After a few weeks, it was becoming clear to me that things weren't going to pan out. I was having a hard time fitting in with the crew, and overall it felt like I just couldn't do anything right in the eyes of the owner. It got to the point where I was tempted to say 'fuck it' and take off in the middle of the night on my bike (which i had with me), it was getting that weird/uncomfortable. I decided that I needed to see this through for the money if nothing else, but I also don't like letting people down, whether it's at work or just with friends, i try not to be a flakey person.

I wish I had taken off though, since I had just gotten back from spending the money I had left on groceries as part of my commitment to see this job through when the owner called me aside and said he needed to talk with me.
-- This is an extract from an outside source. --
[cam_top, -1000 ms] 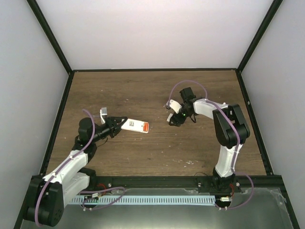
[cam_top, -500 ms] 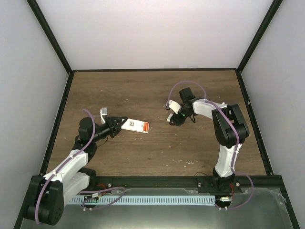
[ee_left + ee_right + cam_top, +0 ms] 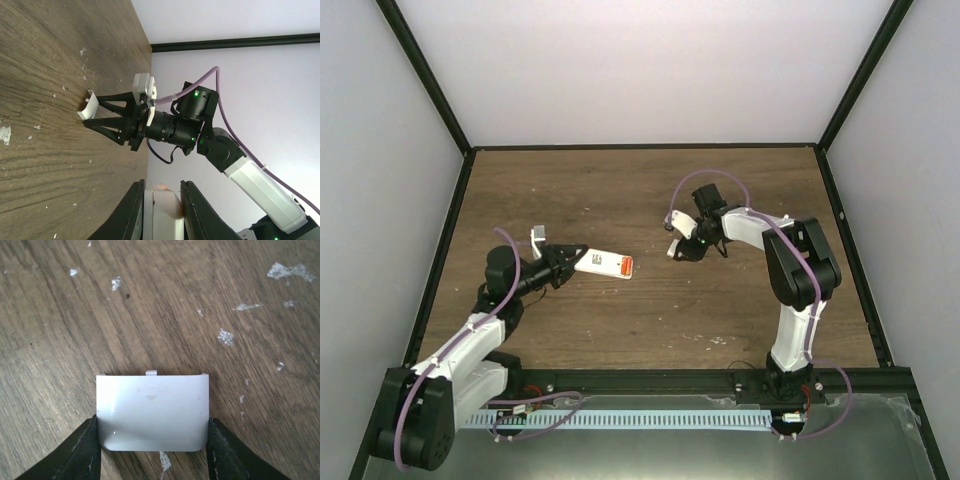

The owner had run a background check on me, which I was prepared for, but not what happened next. He told me that he couldn't verify that my driver's license was 'real', but that he found out my driver's license number was connected to a series of trespassing violations and a few shoplifting offenses.

When I had applied to this job, I lied about my criminal record since I always lie about it. My last recorded offense was over 11 years ago, and in all the jobs I've had with, or without background checks, my criminal record from back then has _never _come up. Not once. So I was a bit surprised, and the owner was upset since apparently some fairs do background checks and won't let you in if you have any kind of criminal history (which obviously means I wouldn't be able to work that fair).

So, granted, I guess that was my fault, but like I said (and how I explained it to them) this is the first time it had ever been an issue. I've never had a criminal background check come back with _anything_.

So that didn't bode well, but then the owner started complaining to me about how he didn't want any of his family or business on the internet. Now you have to understand that this was one of those people that didn't really understand the internet all that well, and had told me previously that if he could hit a switch to turn off all the technology in the world, he's "send us back to the stone age in a minute".

I made it very clear that I was a 'travel blogger' (that's how I describe StP to certain people sometimes) during my interview, and at that point it actually worked in my favor since it made them realize that I kind of travel for a living, which meant I wasn't tied down to anything and would be a good candidate for this kind of job.

I told the owner that I'd barely mentioned anything about them yet, but I would completely respect their privacy, and I had no plans to post any information about them or their children.

The next topic was the straw that broke camel's back, as they say. Since the owner (for whatever reason) couldn't verify my ID was legitimate (I'd just renewed it about 3 months before) he did a google search for me, and of course came across StP. Now, according to him, he found the phrase "hail satan" written somewhere here on the website. To this day, I have no idea what he saw, maybe an image in the side bar that someone uploaded, maybe something someone wrote, who knows.

This is where things went completely south in my mind, since the owner started talking about being a god fearing christian, and that his work with this food truck was a traveling ministry in a way, that StP seemed awfully 'dark', and that he didn't care what I believed in, but he didn't want that kind of 'darkness' around his children, and that if he had seen my website before he wouldn't have hired me in the first place.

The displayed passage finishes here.